Required work » Your answer must be the lines from the top of the listing below through the line that holds "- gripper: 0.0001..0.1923", retyped exactly, with no pictures.

Input data »
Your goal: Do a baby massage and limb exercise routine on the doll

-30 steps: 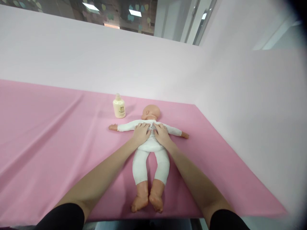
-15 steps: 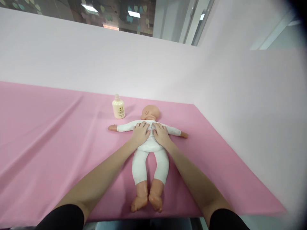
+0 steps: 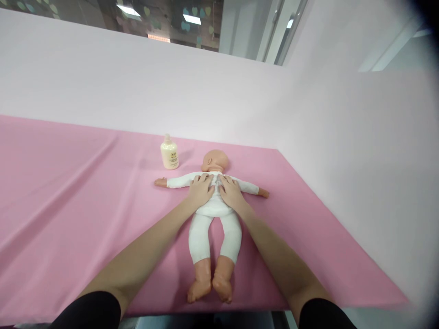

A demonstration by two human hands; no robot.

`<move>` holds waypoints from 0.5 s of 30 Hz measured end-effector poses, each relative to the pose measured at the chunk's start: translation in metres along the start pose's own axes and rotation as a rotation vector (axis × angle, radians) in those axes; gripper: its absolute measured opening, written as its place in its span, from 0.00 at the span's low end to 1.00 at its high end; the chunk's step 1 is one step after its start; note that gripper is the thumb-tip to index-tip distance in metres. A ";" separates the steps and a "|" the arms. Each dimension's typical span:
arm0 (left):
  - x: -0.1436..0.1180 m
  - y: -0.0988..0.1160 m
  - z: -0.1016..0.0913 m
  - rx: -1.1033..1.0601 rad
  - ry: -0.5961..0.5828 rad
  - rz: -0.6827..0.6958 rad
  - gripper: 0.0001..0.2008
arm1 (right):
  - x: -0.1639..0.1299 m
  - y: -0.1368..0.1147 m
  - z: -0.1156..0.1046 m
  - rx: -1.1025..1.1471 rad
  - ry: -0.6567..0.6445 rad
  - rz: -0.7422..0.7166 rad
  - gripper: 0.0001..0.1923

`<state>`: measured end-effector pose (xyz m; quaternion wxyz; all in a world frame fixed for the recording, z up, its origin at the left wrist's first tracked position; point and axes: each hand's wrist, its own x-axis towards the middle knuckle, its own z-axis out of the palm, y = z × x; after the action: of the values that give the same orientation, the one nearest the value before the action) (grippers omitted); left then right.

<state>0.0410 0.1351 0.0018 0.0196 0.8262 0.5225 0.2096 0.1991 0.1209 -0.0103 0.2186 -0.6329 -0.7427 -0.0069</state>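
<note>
baby doll [image 3: 214, 208]: likely light, soft cloth torso, grab midbody | left hand [image 3: 202, 189], right hand [image 3: 231, 192]: fingers flat, open on chest, gripping nothing

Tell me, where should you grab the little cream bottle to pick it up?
Probably around its wide round body, coming from the near side. The cream bottle stands upright on the pink cloth, apart from the doll, and its cap is narrow. Both hands, left hand and right hand, lie flat on the doll's back right now.
</note>
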 end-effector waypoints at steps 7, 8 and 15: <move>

Solution below »
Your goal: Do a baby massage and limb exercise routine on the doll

-30 steps: 
-15 steps: 
+0 steps: 

A demonstration by two human hands; no robot.

`<move>` holds waypoints from 0.5 s of 30 Hz measured end-effector poses, each relative to the pose measured at the chunk's start: translation in metres along the start pose's own axes and rotation as a rotation vector (axis × angle, radians) in those axes; gripper: its absolute measured opening, written as its place in its span, from 0.00 at the span's low end to 1.00 at its high end; the chunk's step 1 is one step after its start; note that gripper is the thumb-tip to index-tip distance in metres. A ";" separates the steps and a "|" the arms. Each dimension's typical span:
arm0 (left):
  - x: -0.1436..0.1180 m
  - y: -0.0988..0.1160 m
  - z: -0.1016..0.0913 m
  - rx: -1.1033..1.0601 rad
  - ry: -0.5961..0.5828 rad
  - rz: -0.6827..0.6958 rad
  - gripper: 0.0001..0.2008
arm1 (right):
  - x: -0.1639..0.1299 m
  - y: -0.1368..0.1147 m
  - z: -0.1156..0.1046 m
  - rx: -1.1025..1.1471 rad
  - ry: -0.6567..0.6445 rad
  - rz: -0.7422..0.7166 rad
  - gripper: 0.0001..0.1923

This answer is now complete.